Video of the May 2019 tournament, which was attended by President Donald Trump

- 1: Dressed in their black montsuki hakama, 69 of the 70 sekitori use their bodies to spell out the kanji for the new imperial era, Reiwa.
- 14: Further reports on President Donald Trump's visit on the final day of the May tournament suggest he will present a custom-made trophy to the winner, the "Trump Cup."
- 26: Donald Trump is in attendance for the final five matches of the final day of the May tournament. He presents the new trophy, officially called the President's Cup, to the winner of the championship, maegashira Asanoyama, who finishes with a 12–3 record and special prizes for Outstanding Performance and Fighting Spirit. He is the first winner without any previous sanyaku experience since Sadanoyama in 1961. He finishes one win ahead of Kakuryū (11–4). Tochinoshin, despite a controversial call by the judges in his Day 13 match with Asanoyama which reversed the referee's decision and declared that his heel had stepped out of the ring, finishes with a 10–5 record, enough to return him immediately to the ōzeki rank. Other notable performers are Abi and top division debutant Shimanoumi who share the Fighting Spirit prize with Asanoyama, and Ryūden who wins the Technique prize. The jūryō division championship is won by Takagenji with a 13–2 record. Among the retirements are former jūryō wrestlers Dewahayate and Tochihiryu. Two days earlier, former ozeki Terunofuji continued his climb back up the banzuke with a 6–1 result in Sandanme, ensuring his promotion to makushita for the next tournament in July.
- 29: Promotions to jūryō for the Nagoya tournament in July are announced. There are four newcomers, the most high profile of whom is Kotonowaka, the son of Sadogatake Oyakata (ex-sekiwake Kotonowaka) who has changed his shikona from Kotokamatani to that of his father. The other debutants are Kizakiumi, who is the younger brother of Churanoumi making them the 21st pair of brothers in history to both reach sekitori status, Ichiyamamoto the first from Nishonoseki stable to reach jūryō since Shohozan in 2010, and Onoe stable's Ryuko. There is one returnee, Takanofuji, who won the makushita championship with a perfect 7–0 record.

===June===
- 24: The July banzuke is published, with Takakeisho kadoban, Tochinoshin returning to ozeki and Asanoyama just missing out on a sanyaku debut, instead being ranked at maegashira 1. The only top division debut is Takagenji at maegashira 10.

===July===
- 16: 40-year-old Aminishiki announces his retirement from sumo after a 22-year career.

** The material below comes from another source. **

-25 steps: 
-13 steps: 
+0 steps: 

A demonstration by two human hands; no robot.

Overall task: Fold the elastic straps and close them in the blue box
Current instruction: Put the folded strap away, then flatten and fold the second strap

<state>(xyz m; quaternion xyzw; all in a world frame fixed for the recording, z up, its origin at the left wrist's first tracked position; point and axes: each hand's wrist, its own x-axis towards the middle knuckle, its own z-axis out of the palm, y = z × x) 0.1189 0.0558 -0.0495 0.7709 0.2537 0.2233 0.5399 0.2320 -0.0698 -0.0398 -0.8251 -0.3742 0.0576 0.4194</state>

He had been absent since the third day of the July tournament with a knee injury and faced demotion from the jūryō division.
- 17: For the first time since the beginning of the Showa era, all four ōzeki are absent from a tournament. Takayasu withdraws due to an elbow injury suffered against Tamawashi, giving Hakuhō a default win. Earlier in the tournament Gōeidō and Tochinoshin both withdrew, and Takakeishō was absent from the beginning and will drop to sekiwake for the September tournament.
- 21: Kakuryū defeats Hakuhō in the final match of the tournament to win his sixth top division championship, with a 14–1 record. Hakuhō finishes second on 12–3, his first runner-up performance since January 2016 (he has won seven yūshō since then). He shares the jun-yūshō with two maegashira, Terutsuyoshi and Tomokaze. Terutsuyoshi wins the Fighting Spirit Prize, and Tomokaze who was the only man to defeat Kakuryū receives the Outstanding Performance Award. The Technique Prize is shared between Endō and Enhō. The jūryō division championship is won by former amateur competitor Tsurugishō who is likely to be promoted to the top division for the first time as a result. Former maegashira Chiyonoō wins the makushita championship. Former ozeki Terunofuji posted a 6–1 record in lower makushita, continuing his climb back up the banzuke. The chief tokoyama, Tokohachi of the Miyagino stable, retires due to turning 65 years of age, after 52 years in sumo.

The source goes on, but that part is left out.